Hey there, look at this!

I was looking for a box of sodium-free crackers, but in a great moment of mis-clarity I open the cupboard door beside the correct one, and came face to face with my robot!

It would be a lie to say that I forgot all about it. Mostly forgot about it, sure, but there was always a slice of remembrance zipping around in the back of my mind that sparked an 'oh yeah' smile when I watch a news story on how its kind is going to take over all the blue collar and half the while collar jobs in the coming future.

I'm a t-shirt man, so no worries, robot. I'm not going to get all Luddite on your shiny metal rear end with a rusty shovel.

It quickly adjusted it camera eye and focused on my face, obviously replaying the happy memories we shared in a fraction of a fraction-second (the time it held the skillet, the time it unclogged the sink, the time it passed the butter, the time it synced all the clocks, the time it had to re-sync all the clocks because I thought it would be funny if after it synced them the first time I would change them all to being wrong just to see what it would do).

Before I can even muster a 'remember when?', out it bolts, down from the second shelf in the cupboard, landing like a perfect steel cat on the counter. Then down to the floor like a tiny Olympic gymnast.
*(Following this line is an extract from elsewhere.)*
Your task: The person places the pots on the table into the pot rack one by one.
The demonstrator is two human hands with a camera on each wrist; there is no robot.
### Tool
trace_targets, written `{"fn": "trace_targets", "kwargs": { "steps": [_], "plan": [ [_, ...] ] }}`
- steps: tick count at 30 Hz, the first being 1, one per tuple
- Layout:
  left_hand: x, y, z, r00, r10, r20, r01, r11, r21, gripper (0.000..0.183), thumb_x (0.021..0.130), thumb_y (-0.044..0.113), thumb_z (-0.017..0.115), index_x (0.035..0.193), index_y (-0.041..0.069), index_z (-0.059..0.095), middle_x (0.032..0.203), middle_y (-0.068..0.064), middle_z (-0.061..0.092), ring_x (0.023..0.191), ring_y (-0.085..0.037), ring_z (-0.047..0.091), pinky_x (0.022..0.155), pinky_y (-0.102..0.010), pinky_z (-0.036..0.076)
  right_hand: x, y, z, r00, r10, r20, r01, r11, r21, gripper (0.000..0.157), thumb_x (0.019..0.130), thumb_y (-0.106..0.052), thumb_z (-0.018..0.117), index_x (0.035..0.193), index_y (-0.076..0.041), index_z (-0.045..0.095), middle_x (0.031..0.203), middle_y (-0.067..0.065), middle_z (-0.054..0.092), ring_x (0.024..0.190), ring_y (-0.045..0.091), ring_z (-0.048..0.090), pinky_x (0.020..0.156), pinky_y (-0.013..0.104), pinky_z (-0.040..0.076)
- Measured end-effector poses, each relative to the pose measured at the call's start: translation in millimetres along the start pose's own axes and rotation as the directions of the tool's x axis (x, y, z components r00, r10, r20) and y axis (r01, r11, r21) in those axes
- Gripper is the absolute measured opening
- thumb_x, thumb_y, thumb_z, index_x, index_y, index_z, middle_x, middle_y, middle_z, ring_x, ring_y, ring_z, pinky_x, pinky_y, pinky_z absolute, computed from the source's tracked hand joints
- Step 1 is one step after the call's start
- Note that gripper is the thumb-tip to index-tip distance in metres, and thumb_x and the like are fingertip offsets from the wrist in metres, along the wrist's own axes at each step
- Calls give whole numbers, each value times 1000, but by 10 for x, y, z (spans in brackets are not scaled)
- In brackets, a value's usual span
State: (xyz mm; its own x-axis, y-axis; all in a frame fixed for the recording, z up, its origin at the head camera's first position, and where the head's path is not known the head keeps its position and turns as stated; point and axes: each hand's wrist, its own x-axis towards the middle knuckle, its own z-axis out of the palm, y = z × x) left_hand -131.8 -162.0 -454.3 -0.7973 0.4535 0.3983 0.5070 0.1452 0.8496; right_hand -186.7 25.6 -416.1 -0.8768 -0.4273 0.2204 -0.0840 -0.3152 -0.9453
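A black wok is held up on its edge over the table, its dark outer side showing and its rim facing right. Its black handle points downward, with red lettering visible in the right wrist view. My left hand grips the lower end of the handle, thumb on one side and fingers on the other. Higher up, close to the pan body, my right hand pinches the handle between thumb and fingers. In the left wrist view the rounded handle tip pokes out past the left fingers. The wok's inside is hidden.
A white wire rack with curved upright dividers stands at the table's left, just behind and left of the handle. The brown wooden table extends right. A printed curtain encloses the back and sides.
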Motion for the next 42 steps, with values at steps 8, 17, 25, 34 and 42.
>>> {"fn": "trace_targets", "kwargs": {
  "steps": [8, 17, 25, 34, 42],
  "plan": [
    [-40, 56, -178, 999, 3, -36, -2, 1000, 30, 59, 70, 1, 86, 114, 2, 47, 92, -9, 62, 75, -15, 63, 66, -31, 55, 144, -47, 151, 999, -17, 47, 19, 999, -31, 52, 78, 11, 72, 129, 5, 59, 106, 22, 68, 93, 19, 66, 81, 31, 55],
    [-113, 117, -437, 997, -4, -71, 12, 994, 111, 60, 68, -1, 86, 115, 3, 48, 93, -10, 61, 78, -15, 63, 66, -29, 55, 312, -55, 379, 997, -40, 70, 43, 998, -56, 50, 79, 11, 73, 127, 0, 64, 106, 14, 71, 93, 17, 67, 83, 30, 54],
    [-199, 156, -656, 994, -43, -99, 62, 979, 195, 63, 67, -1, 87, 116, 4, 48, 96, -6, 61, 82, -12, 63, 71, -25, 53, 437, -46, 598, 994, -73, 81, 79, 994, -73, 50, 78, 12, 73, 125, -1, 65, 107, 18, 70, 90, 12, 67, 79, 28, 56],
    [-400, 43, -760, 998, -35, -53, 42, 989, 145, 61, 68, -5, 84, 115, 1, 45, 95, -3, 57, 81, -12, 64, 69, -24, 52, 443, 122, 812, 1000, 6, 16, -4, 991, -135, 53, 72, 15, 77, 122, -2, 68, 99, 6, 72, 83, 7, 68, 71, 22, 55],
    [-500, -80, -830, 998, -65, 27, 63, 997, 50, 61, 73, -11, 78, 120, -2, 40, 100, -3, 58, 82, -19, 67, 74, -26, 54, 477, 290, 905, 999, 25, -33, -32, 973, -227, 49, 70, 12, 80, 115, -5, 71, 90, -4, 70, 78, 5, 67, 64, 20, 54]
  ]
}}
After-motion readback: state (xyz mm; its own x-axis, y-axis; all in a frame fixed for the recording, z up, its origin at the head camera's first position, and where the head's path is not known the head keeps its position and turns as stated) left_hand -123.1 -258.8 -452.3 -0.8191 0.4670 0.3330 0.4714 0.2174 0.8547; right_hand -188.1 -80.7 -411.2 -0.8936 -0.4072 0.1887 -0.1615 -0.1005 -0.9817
I may not have totally forgotten about it, but apparently I'd forgotten what it could do.

No sense keeping such a silent kitchen. I offer it some small talk and it looks at me with its single eye uncomprehendingly, although I know this model has basic comm features.

Then it buzzes like a wrong game show answer.

Come on, robot, don't be like that. I gave you a funky western drawl to your voice, and I would really love to hear it.

But instead I get a pair of tiny steel hands placed deftly on equally steel hips. It would be quite cute, if they underlying message was that my robot was very upset with me.

Id also forgotten how high I cranked up its natural emotion levels.

And how fast it was, too. Running through the kitchen and into my living room.

I called after it, saying it was escaping its safe zone, but now I can't remember if I actually entered those parameters in its systems, or if I just thought in my head that it would be a good idea to make the kitchen the safe zone, and how responsible I was thinking that.

It's been so long, cupboard robot. So long. Too long.

So I casually walk down the hall and take a quick glance at my ever changing photo vine, which was currently displaying a photo of my previous cupboard robot, a beautiful sunset from a recent camping trip, and a hilariously cross-bred dog me and my ex used to own together.

The robot turned a light on in my living room. But it wasn't from the switch for the ceiling light, it was a stranger glow. A lamp then. But I don't have a lamp in the living room (which reminds me, I should buy one next time I find myself antiquing at the nearby farmer's market/garage sale down on Ronson street).

I go through the doorway, and find that my entire work desk was on fire. The laptop, the papers, the arts and crafts supplies, the letters to the B-list celebrities, the folders full of pressed leaves for an art project I've never made time for.

I cry in mental pain and ask why to my cupboard robot, standing beside the flames defiantly, a tiny contained fire dancing on the edge of one of its digits. Clearly not trying to hide its guilt. What a hideous malfunction. I would have to clear my schedule for tomorrow morning and spend a significant amount of time on the phone with the manufacturer, and then prepare a detailed social media post explaining the entire situation as a warning to friends, family, and associates.

I reach for my currently empty vase on the coffee table and take hasty steps towards my open-roof aquarium for a chance to put out the fire and salvage what I could, but as I do my cupboard robot simply he twists his tiny digits and aims the middle one its left hand and sprays some foam on the glowing, dying yellow orange mess of office supplies and memories until it's no longer alight, just smoking and smoldering.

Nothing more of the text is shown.